Rickard never notices.
--
The next winter is the hardest. Eddie's abroad and can't go on leave, and Harry's busy, and Torr's in London on business and Alys rattles around the house like a bird in a cage, knocking into walls and maintaining a pretty steady drunk. Christmas dinner is a dull affair, overcooked turkey and mealy ham. She's in the library, browsing through Rickard's first editions when Cregan corners her, the stale scent of wine and vodka mixing on his breath. The bookcase cuts lines into her back as he breathes on her neck, murmuring about how beautifully she's grown up, how much she looks like Alysane, how tempting she is, wandering around in Eddie's old oxford shirts and leggings. His fingers grope at her chest and she knees him hard in the groin, then grabs a poker from the fireplace, thrusting it into the fire as he hunches over.
Holding the cherry-red tip with as much strength as she can muster, Alys glares at him, her eyes dark with anger and fear. "Get the fuck away from me," she growls, "and stay away or I will cut your fucking balls off."

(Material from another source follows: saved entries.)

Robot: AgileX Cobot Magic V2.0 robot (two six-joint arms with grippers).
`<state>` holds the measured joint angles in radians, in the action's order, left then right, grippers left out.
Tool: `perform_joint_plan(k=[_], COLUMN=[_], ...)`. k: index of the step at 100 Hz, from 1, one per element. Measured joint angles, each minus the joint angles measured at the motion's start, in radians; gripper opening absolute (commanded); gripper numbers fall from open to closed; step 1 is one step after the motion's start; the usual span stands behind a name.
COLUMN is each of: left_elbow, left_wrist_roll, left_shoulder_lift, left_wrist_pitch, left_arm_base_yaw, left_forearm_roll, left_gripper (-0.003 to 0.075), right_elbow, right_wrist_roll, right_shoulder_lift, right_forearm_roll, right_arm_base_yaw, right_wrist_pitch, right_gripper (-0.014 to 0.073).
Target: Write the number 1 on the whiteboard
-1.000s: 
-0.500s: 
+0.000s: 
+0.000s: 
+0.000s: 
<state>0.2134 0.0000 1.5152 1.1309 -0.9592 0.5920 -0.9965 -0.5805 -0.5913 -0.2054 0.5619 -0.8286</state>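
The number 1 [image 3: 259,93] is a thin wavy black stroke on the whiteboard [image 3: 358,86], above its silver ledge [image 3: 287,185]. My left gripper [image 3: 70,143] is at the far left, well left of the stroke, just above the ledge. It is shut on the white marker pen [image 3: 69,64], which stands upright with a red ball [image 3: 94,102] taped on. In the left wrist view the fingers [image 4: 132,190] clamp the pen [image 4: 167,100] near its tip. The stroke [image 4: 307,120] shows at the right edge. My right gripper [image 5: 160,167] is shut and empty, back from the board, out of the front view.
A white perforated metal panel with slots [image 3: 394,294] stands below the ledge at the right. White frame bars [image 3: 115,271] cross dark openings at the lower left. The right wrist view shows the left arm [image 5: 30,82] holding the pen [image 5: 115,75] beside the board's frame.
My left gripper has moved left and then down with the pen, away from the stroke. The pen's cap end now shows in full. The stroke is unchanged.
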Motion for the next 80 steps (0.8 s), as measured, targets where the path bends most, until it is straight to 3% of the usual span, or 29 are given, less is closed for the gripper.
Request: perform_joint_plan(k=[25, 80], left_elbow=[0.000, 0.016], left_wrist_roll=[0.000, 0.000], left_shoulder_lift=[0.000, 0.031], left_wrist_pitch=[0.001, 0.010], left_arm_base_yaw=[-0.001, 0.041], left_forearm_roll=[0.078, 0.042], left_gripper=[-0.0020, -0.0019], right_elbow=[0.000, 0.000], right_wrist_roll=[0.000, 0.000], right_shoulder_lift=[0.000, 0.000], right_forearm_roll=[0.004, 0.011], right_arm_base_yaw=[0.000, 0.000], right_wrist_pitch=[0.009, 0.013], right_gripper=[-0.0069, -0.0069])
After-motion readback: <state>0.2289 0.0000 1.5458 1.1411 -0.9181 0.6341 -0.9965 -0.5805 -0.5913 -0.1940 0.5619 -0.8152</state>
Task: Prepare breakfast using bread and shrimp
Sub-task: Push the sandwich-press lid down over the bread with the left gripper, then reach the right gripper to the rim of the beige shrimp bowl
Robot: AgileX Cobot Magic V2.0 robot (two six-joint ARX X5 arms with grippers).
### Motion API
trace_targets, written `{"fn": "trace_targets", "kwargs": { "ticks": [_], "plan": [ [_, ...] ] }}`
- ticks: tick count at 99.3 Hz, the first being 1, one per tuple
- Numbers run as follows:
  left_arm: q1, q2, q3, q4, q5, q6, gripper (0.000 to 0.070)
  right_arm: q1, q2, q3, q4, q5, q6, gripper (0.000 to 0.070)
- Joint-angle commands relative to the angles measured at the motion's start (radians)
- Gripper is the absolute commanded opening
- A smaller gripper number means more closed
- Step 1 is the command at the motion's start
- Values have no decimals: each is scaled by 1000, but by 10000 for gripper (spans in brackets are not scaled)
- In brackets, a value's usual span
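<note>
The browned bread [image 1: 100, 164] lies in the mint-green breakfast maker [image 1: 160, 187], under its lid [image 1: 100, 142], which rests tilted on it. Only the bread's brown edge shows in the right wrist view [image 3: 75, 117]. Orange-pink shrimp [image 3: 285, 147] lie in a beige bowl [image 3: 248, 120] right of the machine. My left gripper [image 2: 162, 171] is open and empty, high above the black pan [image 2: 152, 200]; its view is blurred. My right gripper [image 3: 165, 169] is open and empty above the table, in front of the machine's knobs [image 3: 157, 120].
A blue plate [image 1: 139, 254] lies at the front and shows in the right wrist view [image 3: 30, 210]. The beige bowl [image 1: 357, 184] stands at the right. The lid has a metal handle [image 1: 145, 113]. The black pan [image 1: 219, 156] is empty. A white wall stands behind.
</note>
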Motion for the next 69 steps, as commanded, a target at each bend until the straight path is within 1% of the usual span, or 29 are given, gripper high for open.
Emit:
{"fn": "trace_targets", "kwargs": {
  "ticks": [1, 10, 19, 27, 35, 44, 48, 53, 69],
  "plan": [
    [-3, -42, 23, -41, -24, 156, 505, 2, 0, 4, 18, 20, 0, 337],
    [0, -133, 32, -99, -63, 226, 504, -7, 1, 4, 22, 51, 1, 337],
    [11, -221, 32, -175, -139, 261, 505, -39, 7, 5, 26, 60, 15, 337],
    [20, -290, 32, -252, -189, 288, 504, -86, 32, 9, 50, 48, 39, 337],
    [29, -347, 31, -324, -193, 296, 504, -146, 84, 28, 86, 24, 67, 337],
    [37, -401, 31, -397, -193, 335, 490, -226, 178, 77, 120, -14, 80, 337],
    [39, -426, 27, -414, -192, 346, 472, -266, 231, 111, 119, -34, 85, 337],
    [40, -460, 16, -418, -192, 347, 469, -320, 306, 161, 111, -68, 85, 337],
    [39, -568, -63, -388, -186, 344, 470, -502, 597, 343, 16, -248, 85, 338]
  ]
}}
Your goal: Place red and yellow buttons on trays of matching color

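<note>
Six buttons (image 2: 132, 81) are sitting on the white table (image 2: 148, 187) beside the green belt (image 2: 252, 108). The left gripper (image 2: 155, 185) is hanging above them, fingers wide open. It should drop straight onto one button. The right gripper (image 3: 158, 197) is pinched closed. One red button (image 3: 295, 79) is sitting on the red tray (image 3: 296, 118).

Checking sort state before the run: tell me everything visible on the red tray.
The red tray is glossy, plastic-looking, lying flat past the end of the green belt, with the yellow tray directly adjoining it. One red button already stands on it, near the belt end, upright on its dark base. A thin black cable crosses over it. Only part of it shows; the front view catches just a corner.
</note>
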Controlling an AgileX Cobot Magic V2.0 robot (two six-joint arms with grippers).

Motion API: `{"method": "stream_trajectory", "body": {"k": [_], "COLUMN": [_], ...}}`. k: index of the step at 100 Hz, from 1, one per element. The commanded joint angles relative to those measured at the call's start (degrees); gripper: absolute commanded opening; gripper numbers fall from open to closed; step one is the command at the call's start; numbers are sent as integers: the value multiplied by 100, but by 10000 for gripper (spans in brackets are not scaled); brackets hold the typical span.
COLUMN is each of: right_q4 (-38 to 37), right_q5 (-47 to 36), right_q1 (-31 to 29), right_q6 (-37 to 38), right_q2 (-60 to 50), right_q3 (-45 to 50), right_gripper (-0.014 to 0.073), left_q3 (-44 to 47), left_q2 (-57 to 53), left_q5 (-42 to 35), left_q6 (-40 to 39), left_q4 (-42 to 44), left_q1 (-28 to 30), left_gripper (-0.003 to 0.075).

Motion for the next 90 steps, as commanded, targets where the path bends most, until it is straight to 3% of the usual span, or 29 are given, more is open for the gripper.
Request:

That's the last Christmas she spends at home.
--
The year Eddie dies, they find themselves at home again. No one calls, no plans, but by the time Alys has talked herself out of the car and into the house, she can see that there's a fire roaring in the living room, that Torr has spread his work all over the dining room table, that Harry has begun hauling wood into the house, tracking mud all over the floor, and she sighs, grabbing the hoover from the hall closet, tracking his footsteps from the door to the kitchen where he leans against the cupboard, cocoa in hand. Torr is hunched over the hob, trying to turn it on to make a cup of his own, and Alys nudges him lightly with her hip, flipping it on for him.
A comfortable quiet fills the room, and for a minute it feels like home.